I read The Goal by Eliyahu Goldratt. Of the Darden book list, this book was the sole required reading for the summer. It is an interesting book that takes a form of a novel. Its key precepts are not expounded, but rather unraveled using platonic dialogue between its protagonists Jonah and Alex Rogo.

Put simply, the book asserts that the goal of a company (implicitly for-profit one) is to make money. Isn't that a bit tautological? Anyway, the three measurements to achieve that goal are concepts called throughput, inventory, and operational expense. Throughout equates to sales, and you want to have more of them. Inventory and operational expenses are counterforces to sales, so you want to have less of them, but of course, you'll want enough of them to meet market demand so as to maximize throughput.

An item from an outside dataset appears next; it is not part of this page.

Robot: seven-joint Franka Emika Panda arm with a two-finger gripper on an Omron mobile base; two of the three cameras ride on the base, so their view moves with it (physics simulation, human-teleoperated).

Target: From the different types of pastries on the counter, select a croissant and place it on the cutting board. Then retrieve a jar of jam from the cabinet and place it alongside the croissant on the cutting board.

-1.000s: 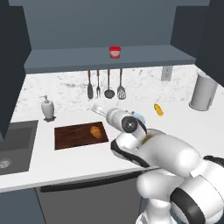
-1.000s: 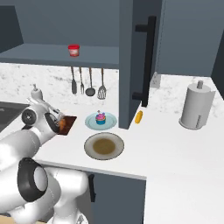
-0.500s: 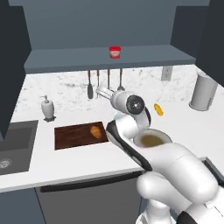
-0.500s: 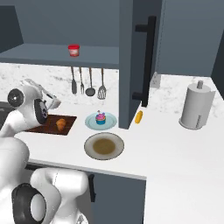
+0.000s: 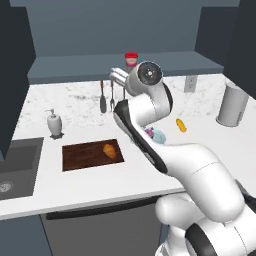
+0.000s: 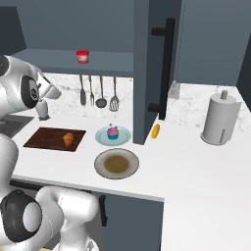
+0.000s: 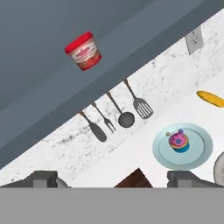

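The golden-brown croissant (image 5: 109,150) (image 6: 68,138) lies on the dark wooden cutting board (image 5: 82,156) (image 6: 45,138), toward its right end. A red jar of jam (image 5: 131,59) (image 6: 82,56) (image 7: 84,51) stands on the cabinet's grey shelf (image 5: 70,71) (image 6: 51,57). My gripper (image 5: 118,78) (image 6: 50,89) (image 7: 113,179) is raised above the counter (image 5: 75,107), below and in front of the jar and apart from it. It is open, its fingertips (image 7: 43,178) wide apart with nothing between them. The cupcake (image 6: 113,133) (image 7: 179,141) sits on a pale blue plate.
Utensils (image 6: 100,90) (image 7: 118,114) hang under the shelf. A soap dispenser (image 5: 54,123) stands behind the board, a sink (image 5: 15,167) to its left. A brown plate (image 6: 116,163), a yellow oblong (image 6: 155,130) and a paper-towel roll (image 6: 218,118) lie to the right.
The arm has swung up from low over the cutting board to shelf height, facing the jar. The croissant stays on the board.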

I found particularly interesting two things. One is a question about accounting concept. The other is a question about corporate life. First, based on the precepts asserted in the book, inventory is not desirable. It can be seen as a liability. Of course, in financial accounting is an asset. Where inventory declines, one debits expense and credits the inventory (asset). I find this very interesting. For example, Dell made its name by pioneering just in time inventory. Also, it's common knowledge that old inventory may become worthless. Both of these examples show that inventory is not generally desirable on the company's books. Hence, conceptually, much can be said to support the idea that it's a liability, rather than asset. (Same can be said about its place as an asset. It can be sold to generate throughput.)

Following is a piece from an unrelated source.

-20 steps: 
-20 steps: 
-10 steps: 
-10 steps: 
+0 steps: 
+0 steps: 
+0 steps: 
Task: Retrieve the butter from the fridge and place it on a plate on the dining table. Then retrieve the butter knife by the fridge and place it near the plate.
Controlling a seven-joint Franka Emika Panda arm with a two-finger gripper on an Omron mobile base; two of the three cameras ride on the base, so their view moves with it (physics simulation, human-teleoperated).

The second challenging matter, that about corporate life, was the following. At the end of the book, Rogo asks himself what the role of a manager is. He asserts that a manager worth his salary should know the answers to the following:

1) What to change?
2) What to change to?
3) How to cause the change?

It's interesting to find the paramount place afforded to change. I suppose this is the reality. Those organization that fail to change, fail to live on.